A beautifully written satire of the Gothic novel

Jane Austen was arguably one of the best writers of her time; however, only she took the bold leap into poking fun at the books of her time. Northanger Abbey brings Catherine, the heroine (on whom, among other things, Austen periodically comments from afar) through the joys and troubles of being an eligible young lady with a probing mind and endearing naivete, acquired from none other than the countless novels she has read. The elegance, and at some points speed, with which Austen plays out and then reconciles her young heroine's difficulties is at the very least extremely amusing. The foolish suspense and embarrassed relief which center around the Abbey are no less entertaining when one considers this book against darker novels where the papers in locked drawers have slightly more bearing. Catherine's friend Isabella, her vain (and in-vain) suitor John, and Mr. and Miss Tilney are brilliant foils for her character's development. Overall, I think this book rates as one of the true gems of the 19th Century.
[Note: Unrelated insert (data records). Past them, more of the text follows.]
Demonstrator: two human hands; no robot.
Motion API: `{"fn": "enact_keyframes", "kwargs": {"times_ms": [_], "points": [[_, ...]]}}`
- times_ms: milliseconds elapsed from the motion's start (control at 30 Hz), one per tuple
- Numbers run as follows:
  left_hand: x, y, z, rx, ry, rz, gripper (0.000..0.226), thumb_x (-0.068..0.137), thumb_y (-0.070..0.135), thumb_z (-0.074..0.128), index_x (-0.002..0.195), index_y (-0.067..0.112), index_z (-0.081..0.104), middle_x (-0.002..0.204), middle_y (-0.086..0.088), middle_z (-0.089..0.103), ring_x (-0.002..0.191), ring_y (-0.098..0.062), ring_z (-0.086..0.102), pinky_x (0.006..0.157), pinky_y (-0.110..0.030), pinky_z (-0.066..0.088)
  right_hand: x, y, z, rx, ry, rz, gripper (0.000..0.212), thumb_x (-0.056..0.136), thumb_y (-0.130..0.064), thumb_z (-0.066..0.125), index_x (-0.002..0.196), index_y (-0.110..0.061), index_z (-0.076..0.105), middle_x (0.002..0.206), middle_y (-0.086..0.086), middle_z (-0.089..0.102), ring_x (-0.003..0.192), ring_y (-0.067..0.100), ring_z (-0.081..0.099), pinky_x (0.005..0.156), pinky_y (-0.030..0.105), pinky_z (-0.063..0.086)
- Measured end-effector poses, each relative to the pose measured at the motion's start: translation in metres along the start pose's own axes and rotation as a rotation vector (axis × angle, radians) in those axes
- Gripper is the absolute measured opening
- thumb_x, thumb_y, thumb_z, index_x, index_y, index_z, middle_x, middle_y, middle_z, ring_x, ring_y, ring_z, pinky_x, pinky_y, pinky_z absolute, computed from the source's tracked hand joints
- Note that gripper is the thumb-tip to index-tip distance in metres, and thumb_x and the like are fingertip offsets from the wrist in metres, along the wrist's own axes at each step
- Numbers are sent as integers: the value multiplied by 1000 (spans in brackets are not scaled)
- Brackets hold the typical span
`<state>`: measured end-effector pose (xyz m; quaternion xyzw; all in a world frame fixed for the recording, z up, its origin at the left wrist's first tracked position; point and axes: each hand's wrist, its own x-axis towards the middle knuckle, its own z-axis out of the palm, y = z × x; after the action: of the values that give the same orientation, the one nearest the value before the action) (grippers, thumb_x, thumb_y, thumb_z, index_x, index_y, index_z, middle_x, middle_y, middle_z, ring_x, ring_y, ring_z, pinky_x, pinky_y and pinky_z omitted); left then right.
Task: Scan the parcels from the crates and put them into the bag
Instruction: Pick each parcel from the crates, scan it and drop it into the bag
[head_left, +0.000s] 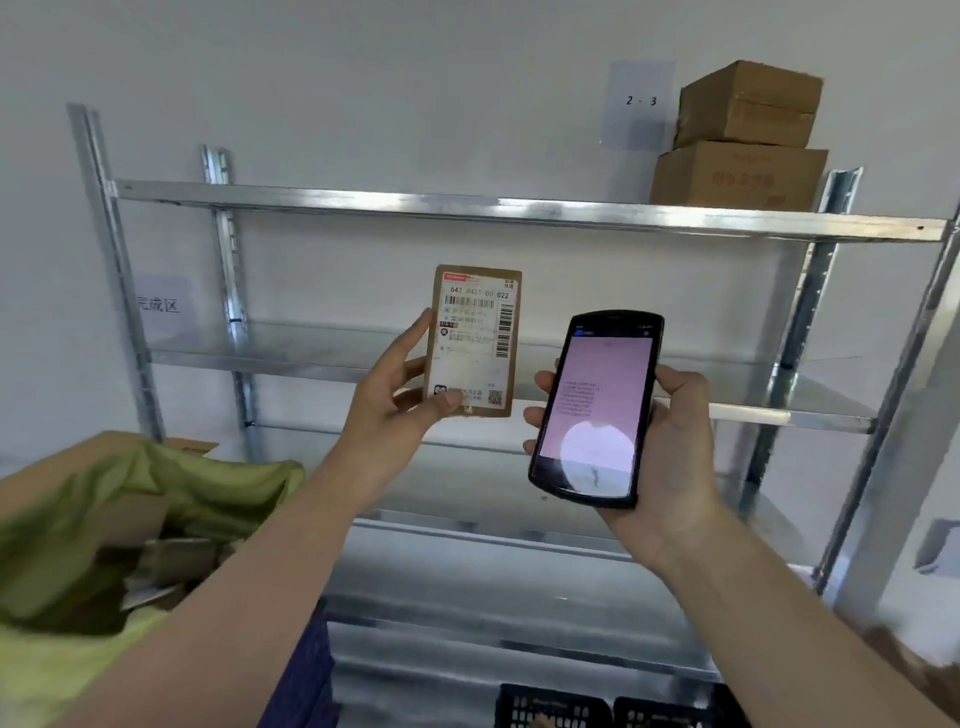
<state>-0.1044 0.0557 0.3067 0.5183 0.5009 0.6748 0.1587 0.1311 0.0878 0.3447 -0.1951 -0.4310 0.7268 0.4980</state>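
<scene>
Two bare hands raised before a galvanised steel shelving rack (519, 208). Left hand (395, 400): pinching a small flat brown cardboard parcel (474, 340) by its lower left corner, thumb across the front, fingers behind; parcel held upright, white shipping label with barcodes facing the camera, well above the crates and to the right of the bag. Right hand (670, 436): curled round a black handheld scanner (597, 405) with a lit pinkish screen, fingertips showing at its left edge, thumb at its right; device upright, tilted slightly, just beside the parcel, not touching it. Green fabric bag (156, 499) at lower left, lining an open brown cardboard carton (62, 467), brown parcels blurred inside. Two black plastic lattice crates (597, 709) at the bottom edge, contents not discernible. Two stacked brown cardboard boxes (743, 140) on the top shelf at right. White paper sign marked "2 - 3" (641, 101) on the wall beside them; second paper sign with printed characters (158, 304) on the wall at left.
</scene>
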Motion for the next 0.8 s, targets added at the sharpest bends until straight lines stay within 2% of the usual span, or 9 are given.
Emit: {"fn": "enact_keyframes", "kwargs": {"times_ms": [100, 167, 267, 333, 400, 467, 600, 667, 800], "points": [[-5, -13, -55, 48, 49, -23, 88, 91, 3, 78, 148, 61, 45, 140, 8, 67, 136, -16, 56, 107, -39, 57, 8, 36, 41, -12, -34, 56, 58, 105, -51, 34, 135, -16, 70, 122, 20, 77, 95, 38, 73, 85, 49, 61], [-6, -22, -92, 54, 81, -48, 88, 91, 2, 78, 148, 61, 46, 136, 7, 69, 135, -18, 58, 108, -42, 56, 16, 61, 68, -16, -60, 84, 59, 105, -52, 34, 134, -16, 70, 124, 21, 75, 96, 37, 71, 82, 49, 62], [-6, -40, -159, 64, 104, -71, 87, 91, 0, 78, 149, 58, 47, 133, 6, 70, 133, -18, 60, 108, -47, 56, 28, 107, 117, -19, -81, 114, 59, 105, -50, 31, 128, -14, 72, 123, 20, 76, 94, 37, 71, 88, 53, 61], [-4, -51, -204, 92, 107, -94, 87, 91, 0, 78, 147, 59, 49, 137, 7, 68, 135, -18, 59, 108, -47, 55, 36, 140, 151, -19, -86, 134, 61, 105, -50, 30, 129, -12, 72, 125, 20, 75, 94, 36, 71, 96, 60, 57], [-3, -63, -247, 104, 123, -116, 86, 92, 0, 78, 146, 59, 49, 138, 9, 68, 136, -17, 58, 108, -44, 56, 45, 175, 183, -13, -86, 164, 63, 106, -50, 30, 132, -10, 70, 128, 22, 73, 97, 37, 69, 105, 66, 50], [-3, -78, -288, 112, 147, -154, 86, 91, -1, 77, 145, 60, 50, 138, 8, 68, 136, -17, 58, 106, -39, 57, 54, 209, 211, -5, -81, 191, 62, 106, -50, 30, 133, -11, 70, 125, 22, 75, 96, 37, 69, 106, 67, 49], [-3, -108, -358, 136, 166, -237, 87, 91, -2, 77, 140, 65, 51, 136, 6, 69, 135, -19, 60, 106, -39, 56, 72, 269, 256, 4, -68, 255, 61, 106, -49, 29, 133, -11, 68, 108, 17, 77, 96, 38, 66, 94, 57, 54], [-3, -125, -387, 138, 196, -279, 87, 91, -3, 76, 136, 67, 50, 132, 3, 71, 130, -19, 63, 104, -40, 58, 84, 294, 272, 6, -65, 298, 60, 106, -50, 29, 130, -13, 70, 107, 16, 77, 100, 40, 64, 93, 55, 53], [-1, -164, -428, 160, 216, -369, 88, 91, -2, 77, 135, 69, 49, 136, 5, 68, 133, -20, 60, 108, -45, 55, 113, 337, 295, 6, -55, 370, 58, 106, -50, 31, 125, -13, 72, 109, 18, 76, 98, 38, 63, 80, 42, 52]]}}
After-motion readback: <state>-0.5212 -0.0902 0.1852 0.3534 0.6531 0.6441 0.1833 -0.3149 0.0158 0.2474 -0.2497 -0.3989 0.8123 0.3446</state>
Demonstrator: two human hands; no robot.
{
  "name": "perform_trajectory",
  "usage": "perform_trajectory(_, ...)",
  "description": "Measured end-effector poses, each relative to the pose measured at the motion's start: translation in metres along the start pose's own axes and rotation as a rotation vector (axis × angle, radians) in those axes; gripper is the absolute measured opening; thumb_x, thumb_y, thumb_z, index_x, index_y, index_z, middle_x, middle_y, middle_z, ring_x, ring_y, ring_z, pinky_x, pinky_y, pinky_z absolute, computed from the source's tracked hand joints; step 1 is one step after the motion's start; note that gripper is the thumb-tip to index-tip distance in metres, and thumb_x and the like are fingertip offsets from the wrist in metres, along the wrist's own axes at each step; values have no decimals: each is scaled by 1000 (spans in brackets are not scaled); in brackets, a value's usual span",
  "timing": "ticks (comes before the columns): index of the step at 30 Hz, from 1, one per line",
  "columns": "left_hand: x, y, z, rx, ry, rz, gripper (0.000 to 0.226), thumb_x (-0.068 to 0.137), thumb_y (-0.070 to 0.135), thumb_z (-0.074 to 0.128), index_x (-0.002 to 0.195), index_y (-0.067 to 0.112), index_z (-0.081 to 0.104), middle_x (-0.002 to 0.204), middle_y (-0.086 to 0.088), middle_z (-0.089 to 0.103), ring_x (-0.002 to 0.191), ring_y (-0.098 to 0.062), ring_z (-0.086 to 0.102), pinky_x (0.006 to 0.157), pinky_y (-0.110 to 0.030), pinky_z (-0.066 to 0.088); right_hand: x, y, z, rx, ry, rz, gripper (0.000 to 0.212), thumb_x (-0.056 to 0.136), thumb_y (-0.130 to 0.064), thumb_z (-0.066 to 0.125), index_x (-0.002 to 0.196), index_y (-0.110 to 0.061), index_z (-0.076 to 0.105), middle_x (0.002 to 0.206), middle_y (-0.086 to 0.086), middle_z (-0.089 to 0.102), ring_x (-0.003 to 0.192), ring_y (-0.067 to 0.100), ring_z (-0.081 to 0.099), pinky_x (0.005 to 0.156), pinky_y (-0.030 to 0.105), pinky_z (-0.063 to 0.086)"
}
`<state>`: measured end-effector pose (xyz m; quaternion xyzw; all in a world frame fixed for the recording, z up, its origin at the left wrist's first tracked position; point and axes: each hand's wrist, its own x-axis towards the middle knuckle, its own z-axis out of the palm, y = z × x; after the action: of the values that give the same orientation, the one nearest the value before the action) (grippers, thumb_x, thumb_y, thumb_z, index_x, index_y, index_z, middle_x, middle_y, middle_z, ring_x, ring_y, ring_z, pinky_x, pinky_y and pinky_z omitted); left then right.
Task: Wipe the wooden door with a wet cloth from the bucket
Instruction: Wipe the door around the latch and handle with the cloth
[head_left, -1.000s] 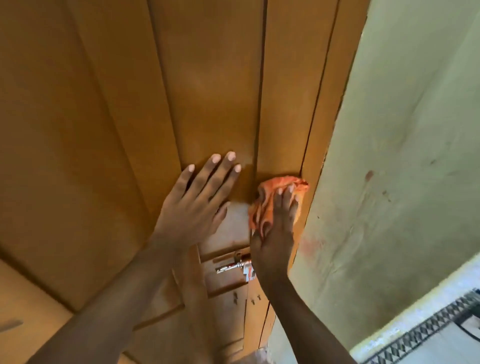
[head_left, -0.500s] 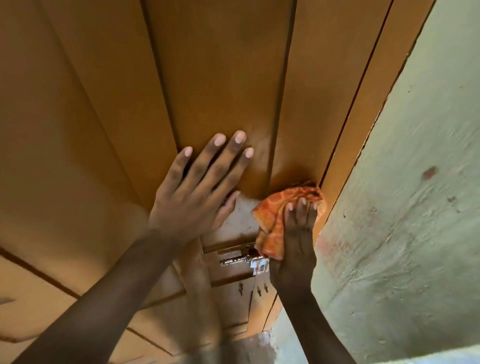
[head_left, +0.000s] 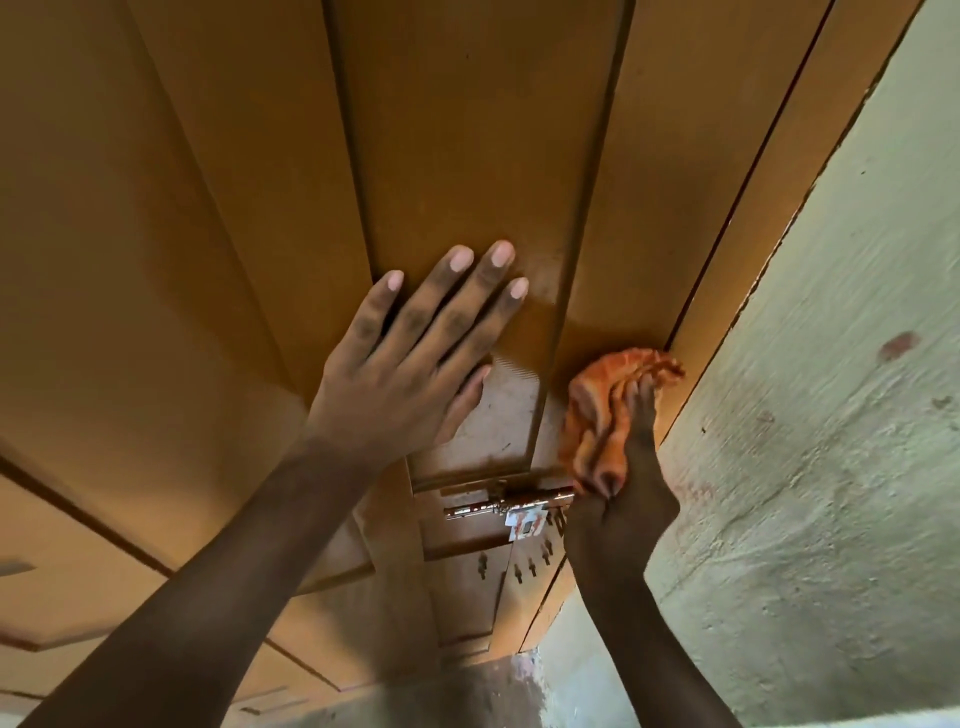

A hilarious sendup of the Gothic novel

I used to love Gothic novels. I collected out-of-print Victoria Holt paperbacks, I had stuffed animals named after characters in Charlotte and Emily Bronte novels, but ever since I've read Northanger Abbey, I can't read a Gothic novel with a straight face. Jane Austen does a marvelous job of sending up convoluted scary novels (and melodrama in general) in this book, and creates her most masculine and fascinating hero, Henry Tilney.Don't think that Catherine Morland, the heroine, is just a naive kid. Her naivete is a necessary component of the novel, as it allows her to see the wider world with fresh eyes, provide a foil to the more worldly characters, and ultimately capture the heart of the hero. And then there's Henry...he teases, he teaches, he forgives Catherine's regrettable fancies, knowing that he had a hand in encouraging them. He's witty, he's charming, he's kind of a slob, and he wears his greatcoats so well!As in all her novels, Jane Austen provides a great host of hilarious supporting characters, in particular John and Isabella Thorpe and Mrs. Allen. I defy anyone not to laugh at John Thorpe's nonsensical and contradictory comments. One wonders how many such "rattles" wearied Miss Austen's attention to provide such a character study.Great writing, great story, great characters...come to Northanger Abbey with a sense of humor and you will not be disappointed.